Saturday, May 30, 2015

LAUSD TO SPEND TWO MORE YEARS AND $133.6 MILLION FIXING MiSiS




By Thomas Himes, Los Angeles Daily News | http://bit.ly/1LQ7vAf

5/29/15, 10:05 AM PDT  ::   The Los Angeles Unified School District will spend the next two years rebuilding its problem-plagued record-keeping system, MiSiS, as the computer software’s costs skyrocket to more than $133.6 million.

District officials rushed to launch the software in August, leading to widespread problems with transcripts, attendance reports, class schedules and other vital records.

While quick fixes helped place students in the proper classrooms and restored some functionality months into the school year, the makeshift repairs need to be unraveled before MiSiS works properly, said Diane Pappas, chief advisor to the superintendent.

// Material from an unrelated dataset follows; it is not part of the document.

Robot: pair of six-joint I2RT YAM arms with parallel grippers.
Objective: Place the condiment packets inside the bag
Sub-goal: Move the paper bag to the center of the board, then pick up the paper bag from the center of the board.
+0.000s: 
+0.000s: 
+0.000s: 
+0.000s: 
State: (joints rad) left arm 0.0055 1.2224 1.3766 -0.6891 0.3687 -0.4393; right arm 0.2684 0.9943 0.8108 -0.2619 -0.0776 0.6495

“There’s been a lot of short cuts and fixes to the system that weren’t done in the most appropriate way, so now we have to do an awful lot of clean up,” Pappas said. “This system will be pretty much rebuilt by the time we get done.”

Part of the trouble is district officials decided to model MiSiS after a system used by Fresno Unified. But LAUSD, the state’s largest school district with more than 600,000 students, needs to keep records for about eight times as many students as Fresno Unified.

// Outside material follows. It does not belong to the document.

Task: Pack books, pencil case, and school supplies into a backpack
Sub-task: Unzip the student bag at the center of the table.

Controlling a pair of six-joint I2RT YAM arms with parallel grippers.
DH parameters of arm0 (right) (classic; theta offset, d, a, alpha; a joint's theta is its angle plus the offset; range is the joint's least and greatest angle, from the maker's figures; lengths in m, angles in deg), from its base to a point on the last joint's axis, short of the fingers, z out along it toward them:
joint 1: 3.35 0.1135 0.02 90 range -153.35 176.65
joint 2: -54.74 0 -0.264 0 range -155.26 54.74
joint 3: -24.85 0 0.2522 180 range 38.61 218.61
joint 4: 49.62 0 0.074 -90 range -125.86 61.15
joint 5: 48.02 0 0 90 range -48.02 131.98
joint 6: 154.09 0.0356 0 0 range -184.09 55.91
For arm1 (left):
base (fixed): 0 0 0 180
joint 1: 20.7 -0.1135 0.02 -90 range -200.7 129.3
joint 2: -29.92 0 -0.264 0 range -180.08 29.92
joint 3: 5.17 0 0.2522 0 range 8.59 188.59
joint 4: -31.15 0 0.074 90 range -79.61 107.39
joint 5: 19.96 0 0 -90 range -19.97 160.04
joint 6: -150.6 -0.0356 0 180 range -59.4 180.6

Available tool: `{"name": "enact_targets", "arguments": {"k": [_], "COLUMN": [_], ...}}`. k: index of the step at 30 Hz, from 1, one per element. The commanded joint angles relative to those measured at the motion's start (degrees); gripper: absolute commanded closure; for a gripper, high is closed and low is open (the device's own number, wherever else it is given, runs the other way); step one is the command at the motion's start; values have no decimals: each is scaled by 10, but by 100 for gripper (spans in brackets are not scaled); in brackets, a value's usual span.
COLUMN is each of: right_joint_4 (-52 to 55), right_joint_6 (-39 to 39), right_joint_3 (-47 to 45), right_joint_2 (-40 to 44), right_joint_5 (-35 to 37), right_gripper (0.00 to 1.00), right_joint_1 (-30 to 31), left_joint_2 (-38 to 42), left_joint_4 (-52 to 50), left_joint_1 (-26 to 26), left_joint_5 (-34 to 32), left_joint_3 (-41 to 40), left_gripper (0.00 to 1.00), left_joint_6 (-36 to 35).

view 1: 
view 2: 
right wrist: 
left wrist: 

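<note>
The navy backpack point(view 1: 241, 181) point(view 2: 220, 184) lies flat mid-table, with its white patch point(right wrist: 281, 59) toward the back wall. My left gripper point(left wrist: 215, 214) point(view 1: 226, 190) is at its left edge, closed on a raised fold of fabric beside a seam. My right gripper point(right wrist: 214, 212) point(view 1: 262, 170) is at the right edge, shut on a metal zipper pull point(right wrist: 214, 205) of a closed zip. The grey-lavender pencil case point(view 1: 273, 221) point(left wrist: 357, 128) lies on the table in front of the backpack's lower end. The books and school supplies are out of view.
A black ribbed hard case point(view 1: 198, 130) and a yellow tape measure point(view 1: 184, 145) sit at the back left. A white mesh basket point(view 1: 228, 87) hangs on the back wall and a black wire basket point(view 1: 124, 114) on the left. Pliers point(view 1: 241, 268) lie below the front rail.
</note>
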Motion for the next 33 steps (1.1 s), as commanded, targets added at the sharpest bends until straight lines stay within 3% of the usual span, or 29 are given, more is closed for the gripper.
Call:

Over the next 12 months, Pappas said the district will focus on restoring “basic functionality.” Bugs in the system’s ability to track attendance — records the state uses to allocate funding — and reports that educators need to review essential information about students will be priorities, Pappas said.

“It will be substantially better than it is now, but it will not be complete,” Pappas said.

During the following year, Pappas said the district will concentrate on creating features that were requested by educators and enhancing user-friendliness.

The project’s cost has grown by more than five times its original budget to $133.6 million from the $25 million that district officials initially anticipated paying.

A committee appointed by school board members to oversee the district’s spending of bond dollars this week approved a request to spend an additional $79.6 million, up from the project’s current budget of $54 million.

But the additional $79.6 million will only include the cost of restoring basic functions over the next 12 months, while more money will be needed the following year to add functionality requested by educators.

Last year, Superintendent Ramon Cortines was prepared to request an additional $71 million for fixing the system he inherited from his predecessor. The additional dollars would have brought MiSiS’ price tag to $98 million, but Cortines later decided to request smaller allocations of bond funding, as work on the system progressed.

District officials said in a statement this week they have restructured their contract with Microsoft ­— a key contractor working on MiSiS — to withhold full payment “until functions are working at schools.”

Aside from the cost of building MiSiS, LAUSD earmarked $11 million in emergency funds to help pay for manpower needed to manually review records, place students in the proper classes and ensure the system didn’t stop seniors from graduating.

MiSiS’ next test will come in August, when students arrive at campuses for the new school year. At the start of this school year, educators were left without the ability to enroll students, because MiSiS malfunctioned under the load of thousands of educators trying to access records at the same time. While may campuses reverted to paper forms last used decades ago, scheduling and enrolling students without software caused numerous issues.

Some students were stranded inside the wrong classes for several weeks, as counselors worked nights and weekends trying to access the system during off-peak hours.

While the start of the second semester went comparatively smoothly, the first week of school provides unique challenges as students attempt to transfer schools and enroll at the last minute.

“We’re doing everything possible to make sure we have a smooth opening of the school year,” Pappas said.